PORTLAND — Last year, when talk of a double-dip recession was in the air, Alex Steed got nervous.

He and his partners were looking to fund “Food Coma TV,” a Web-based show about the untold food stories from “the rest of Maine” – places outside the foodie destinations of Portland or Mount Desert Island. Imagine a Pine Tree State version of “No Reservations.”

While fundraising for another project in 2008, the recession created a great belt-tightening, Steed said. No one was giving.

“Then, (“Food Coma TV” host Joe Ricchio) said to me, ‘If people have been told for the past two years that they can’t trust investing in the stock market, maybe they’ll invest in their friends,'” Steed recalled in a recent interview. 
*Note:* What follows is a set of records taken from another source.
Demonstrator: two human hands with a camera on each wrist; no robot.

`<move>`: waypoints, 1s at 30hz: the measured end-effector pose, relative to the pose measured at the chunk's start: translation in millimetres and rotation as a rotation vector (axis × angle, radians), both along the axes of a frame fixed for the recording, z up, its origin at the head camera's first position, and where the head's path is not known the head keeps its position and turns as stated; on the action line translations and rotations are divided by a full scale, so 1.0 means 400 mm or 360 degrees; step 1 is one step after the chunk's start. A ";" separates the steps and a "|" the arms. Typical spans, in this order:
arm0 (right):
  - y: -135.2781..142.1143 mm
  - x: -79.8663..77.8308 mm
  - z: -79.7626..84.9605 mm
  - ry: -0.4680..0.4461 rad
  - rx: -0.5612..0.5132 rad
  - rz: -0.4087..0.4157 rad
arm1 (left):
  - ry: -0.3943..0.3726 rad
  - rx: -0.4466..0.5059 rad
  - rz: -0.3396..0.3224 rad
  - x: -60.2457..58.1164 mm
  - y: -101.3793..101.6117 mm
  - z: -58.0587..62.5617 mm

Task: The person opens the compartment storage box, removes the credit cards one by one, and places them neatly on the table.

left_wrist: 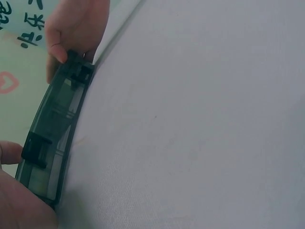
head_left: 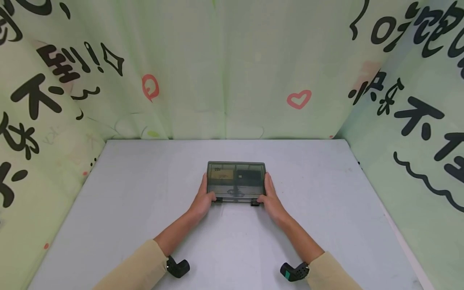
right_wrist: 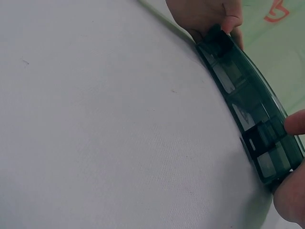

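A dark see-through plastic storage case (head_left: 236, 189) with a closed lid is held between both hands over the table. Under its lid a tan block (head_left: 222, 174) and a dark block (head_left: 249, 177) show in separate compartments. My left hand (head_left: 201, 203) grips the left side, its thumb on the front edge by the left latch (head_left: 218, 199). Gripping the opposite side, my right hand (head_left: 274, 204) has its thumb by the right latch (head_left: 255, 203), which sticks out lower than the left one. Both wrist views show the case's front face with its latches (left_wrist: 37, 150).
The white table (head_left: 152, 169) stretches around the case on all sides. Pale green curtains (head_left: 253, 60) with black writing and red doodles enclose its back and sides. A black wrist camera (head_left: 177, 267) sits at the left cuff, another wrist camera (head_left: 294, 272) at the right.
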State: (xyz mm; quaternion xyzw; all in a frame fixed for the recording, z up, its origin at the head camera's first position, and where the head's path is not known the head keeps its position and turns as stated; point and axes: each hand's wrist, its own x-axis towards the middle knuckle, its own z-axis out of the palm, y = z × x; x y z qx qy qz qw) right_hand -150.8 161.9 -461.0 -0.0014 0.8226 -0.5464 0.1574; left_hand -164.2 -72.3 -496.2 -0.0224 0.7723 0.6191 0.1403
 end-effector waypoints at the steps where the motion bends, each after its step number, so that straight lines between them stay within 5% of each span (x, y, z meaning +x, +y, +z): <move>1: 0.003 -0.006 -0.015 0.0003 0.0008 -0.0002 | -0.0001 0.0005 0.0001 0.000 0.000 0.000; 5: 0.008 -0.023 -0.058 0.0055 0.0026 -0.0029 | -0.0007 0.0003 -0.0004 -0.002 0.000 0.006; 30: 0.007 -0.018 -0.051 0.0035 0.0045 -0.0022 | -0.0051 -0.0052 -0.0059 -0.001 0.000 0.028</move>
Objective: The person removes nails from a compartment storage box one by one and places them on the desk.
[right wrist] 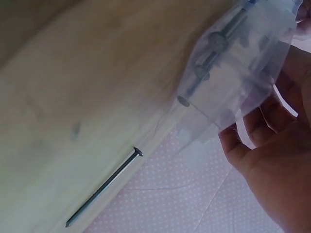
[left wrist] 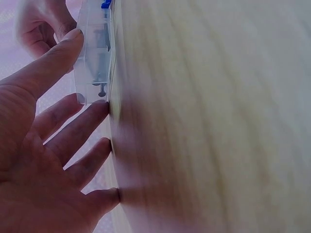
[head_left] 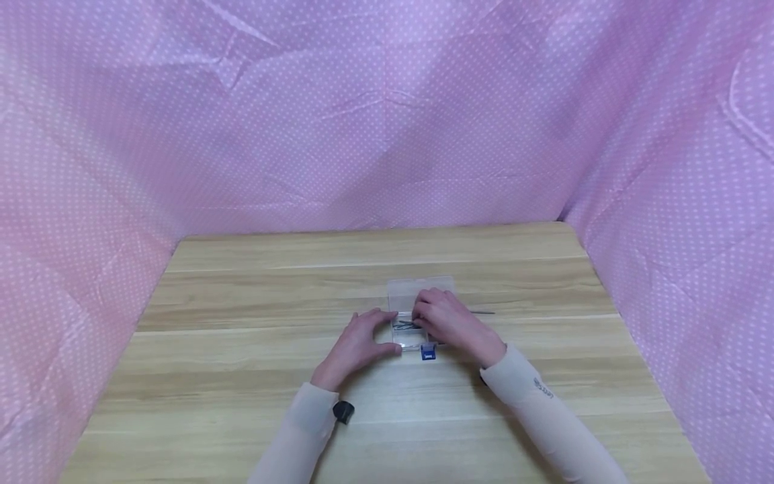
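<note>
A clear plastic compartment box (head_left: 411, 337) stands on the table with its lid laid open toward the back. Nails (head_left: 404, 325) lie in a left compartment, and a blue latch (head_left: 428, 351) shows at the front. My left hand (head_left: 361, 339) grips the box's left end, thumb at the front corner and fingers at the far one. Over the box's middle, my right hand (head_left: 446, 319) bends its fingers down into it; whether they pinch a nail is hidden. To the right wrist camera, several nails show through the box wall (right wrist: 228, 92).
One loose nail (right wrist: 104, 187) lies on the wooden table (head_left: 242, 376), just right of the box. A pink dotted cloth (head_left: 363, 134) hangs round the back and both sides. A black wrist device (head_left: 343, 411) sits at the left cuff.
</note>
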A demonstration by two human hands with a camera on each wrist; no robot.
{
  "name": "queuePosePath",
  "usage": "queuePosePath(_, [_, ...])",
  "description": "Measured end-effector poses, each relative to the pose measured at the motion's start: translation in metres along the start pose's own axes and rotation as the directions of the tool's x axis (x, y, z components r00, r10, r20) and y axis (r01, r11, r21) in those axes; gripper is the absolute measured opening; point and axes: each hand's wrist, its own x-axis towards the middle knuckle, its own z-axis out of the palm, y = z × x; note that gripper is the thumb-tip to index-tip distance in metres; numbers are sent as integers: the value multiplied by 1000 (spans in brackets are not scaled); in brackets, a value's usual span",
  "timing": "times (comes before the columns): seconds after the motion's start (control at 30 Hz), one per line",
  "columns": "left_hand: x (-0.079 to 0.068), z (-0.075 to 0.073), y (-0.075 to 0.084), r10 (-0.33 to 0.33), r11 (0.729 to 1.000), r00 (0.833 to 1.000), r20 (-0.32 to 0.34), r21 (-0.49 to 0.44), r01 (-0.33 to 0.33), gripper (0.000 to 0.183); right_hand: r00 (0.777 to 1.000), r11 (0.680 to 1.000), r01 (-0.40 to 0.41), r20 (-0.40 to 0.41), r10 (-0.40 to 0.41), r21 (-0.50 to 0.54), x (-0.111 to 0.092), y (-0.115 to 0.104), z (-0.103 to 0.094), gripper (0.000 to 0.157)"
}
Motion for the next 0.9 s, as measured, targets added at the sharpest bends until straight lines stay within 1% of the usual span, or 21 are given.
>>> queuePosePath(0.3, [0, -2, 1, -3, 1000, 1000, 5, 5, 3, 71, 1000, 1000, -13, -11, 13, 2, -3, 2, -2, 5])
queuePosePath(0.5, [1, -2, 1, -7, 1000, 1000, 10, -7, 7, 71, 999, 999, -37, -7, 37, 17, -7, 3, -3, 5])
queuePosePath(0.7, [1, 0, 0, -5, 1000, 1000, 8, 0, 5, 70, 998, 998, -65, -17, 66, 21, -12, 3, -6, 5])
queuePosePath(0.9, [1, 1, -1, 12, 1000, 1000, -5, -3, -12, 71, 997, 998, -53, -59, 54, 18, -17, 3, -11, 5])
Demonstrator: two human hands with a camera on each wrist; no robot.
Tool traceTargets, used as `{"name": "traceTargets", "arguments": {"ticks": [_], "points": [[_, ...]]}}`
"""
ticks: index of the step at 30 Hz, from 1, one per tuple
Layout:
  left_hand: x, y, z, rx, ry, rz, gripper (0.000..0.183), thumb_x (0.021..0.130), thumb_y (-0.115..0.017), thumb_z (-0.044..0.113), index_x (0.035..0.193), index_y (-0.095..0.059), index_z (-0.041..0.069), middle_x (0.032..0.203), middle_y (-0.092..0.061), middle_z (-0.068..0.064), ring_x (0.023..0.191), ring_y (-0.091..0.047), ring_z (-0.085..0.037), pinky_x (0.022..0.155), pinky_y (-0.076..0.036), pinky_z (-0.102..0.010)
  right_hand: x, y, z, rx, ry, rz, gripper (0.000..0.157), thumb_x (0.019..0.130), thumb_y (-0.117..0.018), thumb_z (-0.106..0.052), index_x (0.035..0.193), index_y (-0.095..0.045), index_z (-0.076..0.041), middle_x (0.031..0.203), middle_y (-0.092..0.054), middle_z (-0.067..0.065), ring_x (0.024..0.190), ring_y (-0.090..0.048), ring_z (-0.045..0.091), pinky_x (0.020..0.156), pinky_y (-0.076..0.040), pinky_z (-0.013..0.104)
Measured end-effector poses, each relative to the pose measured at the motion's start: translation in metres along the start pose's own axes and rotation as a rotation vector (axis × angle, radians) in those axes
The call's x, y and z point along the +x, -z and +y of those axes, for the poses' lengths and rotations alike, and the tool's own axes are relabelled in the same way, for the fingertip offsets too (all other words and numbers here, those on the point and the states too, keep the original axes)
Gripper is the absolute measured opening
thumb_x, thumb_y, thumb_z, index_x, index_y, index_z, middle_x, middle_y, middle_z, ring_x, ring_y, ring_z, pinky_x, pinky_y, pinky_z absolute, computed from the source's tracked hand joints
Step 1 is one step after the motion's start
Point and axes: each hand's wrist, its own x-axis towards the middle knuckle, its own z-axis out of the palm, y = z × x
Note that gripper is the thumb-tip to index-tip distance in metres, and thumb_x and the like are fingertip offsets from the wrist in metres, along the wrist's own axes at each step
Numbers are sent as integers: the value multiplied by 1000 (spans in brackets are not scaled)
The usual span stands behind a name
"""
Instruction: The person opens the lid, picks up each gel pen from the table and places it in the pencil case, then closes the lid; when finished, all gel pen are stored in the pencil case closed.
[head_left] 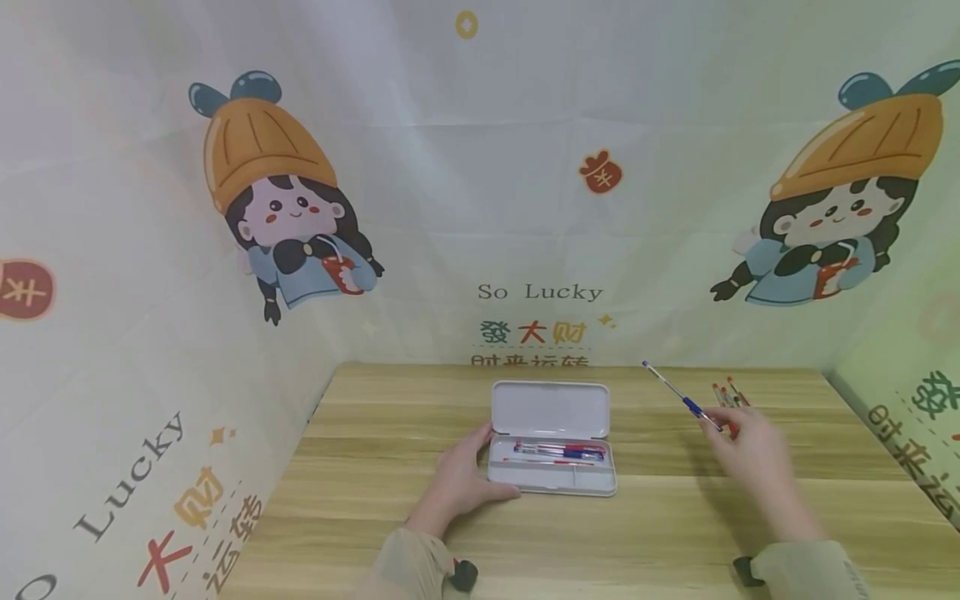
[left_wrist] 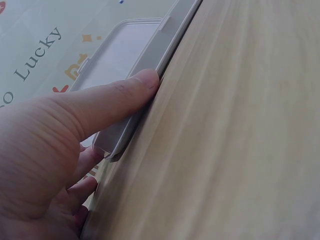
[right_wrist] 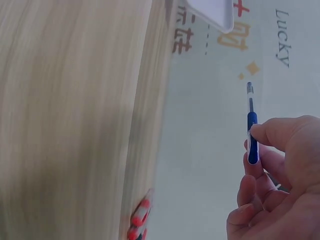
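Observation:
A pale pencil case (head_left: pixel 551 490) lies with its lid (head_left: pixel 551 408) raised on the wooden table. My left hand (head_left: pixel 463 473) grips its left end; in the left wrist view the thumb (left_wrist: pixel 142 80) presses along the front wall and the other fingers are partly hidden behind the end. Inside the case, blue and red pens (head_left: pixel 570 452) lie in the back compartment, with a thin red-tipped one (head_left: pixel 543 462) in front of them. Off to the right, my right hand (head_left: pixel 750 442) pinches a blue pen (right_wrist: pixel 252 122) between thumb and fingers, held slantwise above the table.
Several red-ended pens (head_left: pixel 731 393) lie in a loose group at the back right of the table (head_left: pixel 420 400), just beyond my right hand. A printed cloth backdrop (head_left: pixel 660 250) closes in the table at the back and sides.

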Motion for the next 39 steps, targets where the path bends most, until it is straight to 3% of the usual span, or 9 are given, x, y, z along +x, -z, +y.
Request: {"name": "traceTargets", "arguments": {"ticks": [8, 26, 39], "points": [[1, 1, 1, 5, -5, 2, 124, 65, -106, 45, 169, -44, 15, 167, -57, -9, 157, -50, -41, 132, -29, -72, 1, -11, -21, 38, 56, -57, 26, 104, -72, -21, 120, -81, -2, 115, -76, 19, 92, -68, 30, 70, -48, 31], [1, 1, 0, 12, 3, -7, 124, 66, -106, 45, 169, -44, 15, 168, -56, -9, 158, -49, -41, 133, -29, -71, 4, -49, -63, 79, 154, -168, 21, 101, -79, -19, 118, -83, -8, 110, -77, 10, 86, -61, 17, 71, -48, 26], [0, 1, 0, 17, 17, -8, 125, 65, -106, 46, 170, -43, 18, 171, -53, -8, 159, -48, -41, 134, -27, -71, 6, -82, -78, 88, 277, -276, 16, 98, -80, -15, 113, -84, -10, 112, -76, 11, 91, -65, 17, 80, -59, 36]]}}
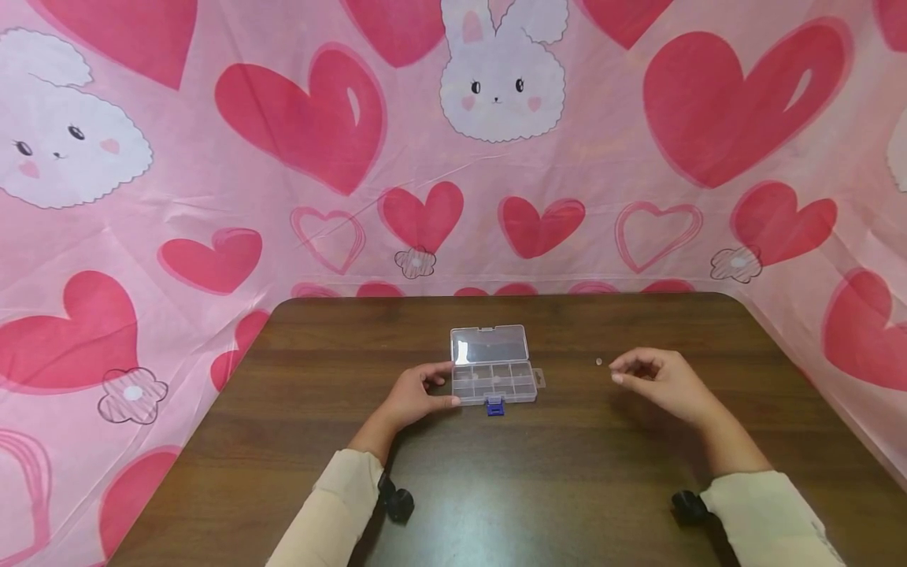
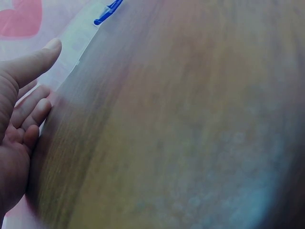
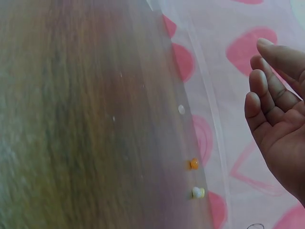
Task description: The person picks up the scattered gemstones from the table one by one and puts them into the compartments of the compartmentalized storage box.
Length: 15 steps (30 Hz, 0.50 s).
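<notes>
A clear plastic compartment box point(image 1: 464, 387) lies on the table with its lid point(image 1: 489, 345) raised at the back and a blue latch point(image 1: 495, 407) at the front. My left hand point(image 1: 418, 395) holds its left end, thumb at the front corner and fingers along the side toward the back. In the left wrist view the blue latch point(image 2: 107, 13) shows beyond the thumb. My right hand point(image 1: 662, 382) hovers to the right of the box, fingers bent and thumb near the index fingertip, nothing visible between them. Just left of those fingertips lies a small clear bead point(image 1: 598, 361).
The right wrist view shows a small whitish bead point(image 3: 181, 109), an orange piece point(image 3: 193, 164) and a white-and-yellow piece point(image 3: 198, 192) near the table's far edge. A pink heart-print cloth point(image 1: 496, 165) hangs behind the brown table point(image 1: 453, 488).
</notes>
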Each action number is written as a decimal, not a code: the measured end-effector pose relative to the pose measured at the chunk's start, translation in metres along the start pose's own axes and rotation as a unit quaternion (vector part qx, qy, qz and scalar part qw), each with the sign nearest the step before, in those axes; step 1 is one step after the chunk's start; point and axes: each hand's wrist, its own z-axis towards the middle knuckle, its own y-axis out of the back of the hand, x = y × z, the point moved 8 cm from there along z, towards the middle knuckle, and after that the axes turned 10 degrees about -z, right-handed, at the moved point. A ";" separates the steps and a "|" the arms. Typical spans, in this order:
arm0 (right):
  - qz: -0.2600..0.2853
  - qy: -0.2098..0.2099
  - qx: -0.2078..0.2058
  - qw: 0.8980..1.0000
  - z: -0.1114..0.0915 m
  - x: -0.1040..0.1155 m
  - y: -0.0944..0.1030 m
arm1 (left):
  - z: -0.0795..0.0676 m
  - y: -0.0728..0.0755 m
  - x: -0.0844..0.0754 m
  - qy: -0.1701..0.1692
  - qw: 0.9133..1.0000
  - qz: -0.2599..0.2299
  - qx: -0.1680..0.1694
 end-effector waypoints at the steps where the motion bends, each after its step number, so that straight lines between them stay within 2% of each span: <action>1: -0.001 0.001 0.001 1.000 0.000 0.001 -0.001 | 0.000 0.000 0.000 0.000 1.000 0.000 0.001; 15: -0.007 0.047 0.011 0.999 0.009 0.017 -0.014 | 0.000 0.000 0.002 0.012 1.000 -0.015 0.013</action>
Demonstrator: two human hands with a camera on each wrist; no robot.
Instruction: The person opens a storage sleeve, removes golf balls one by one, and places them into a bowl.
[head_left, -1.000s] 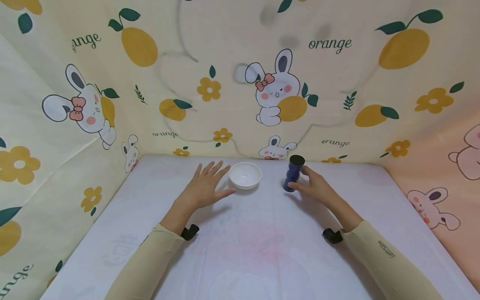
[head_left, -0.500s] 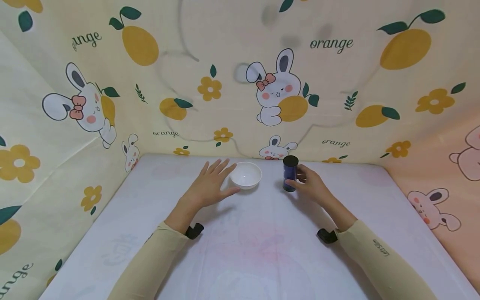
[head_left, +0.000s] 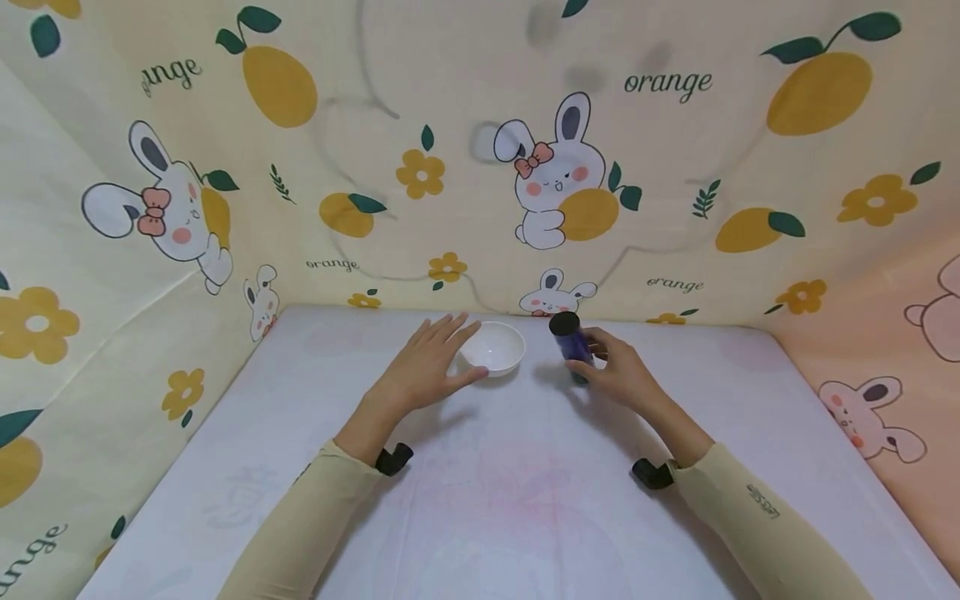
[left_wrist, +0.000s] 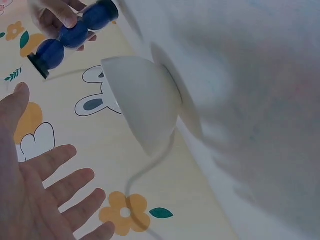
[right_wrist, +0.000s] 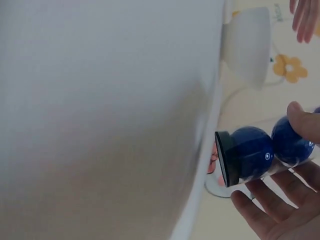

Steed and company raised more than $7,000 on Kickstarter, a website that allows creative start-ups to fund projects by soliciting donations from the social Web. It’s known as “crowd funding,” and Kickstarter is one of a handful of sites to help connect people to investors.

Here’s how it works: You set a fundraising goal and pick a date by which you hope to meet that goal. Then you set up a campaign page where you explain your project and tell potential backers how you’d use their money. Most Kickstarters make a video, and most campaigns also include incentives for backers, with better rewards for bigger donations.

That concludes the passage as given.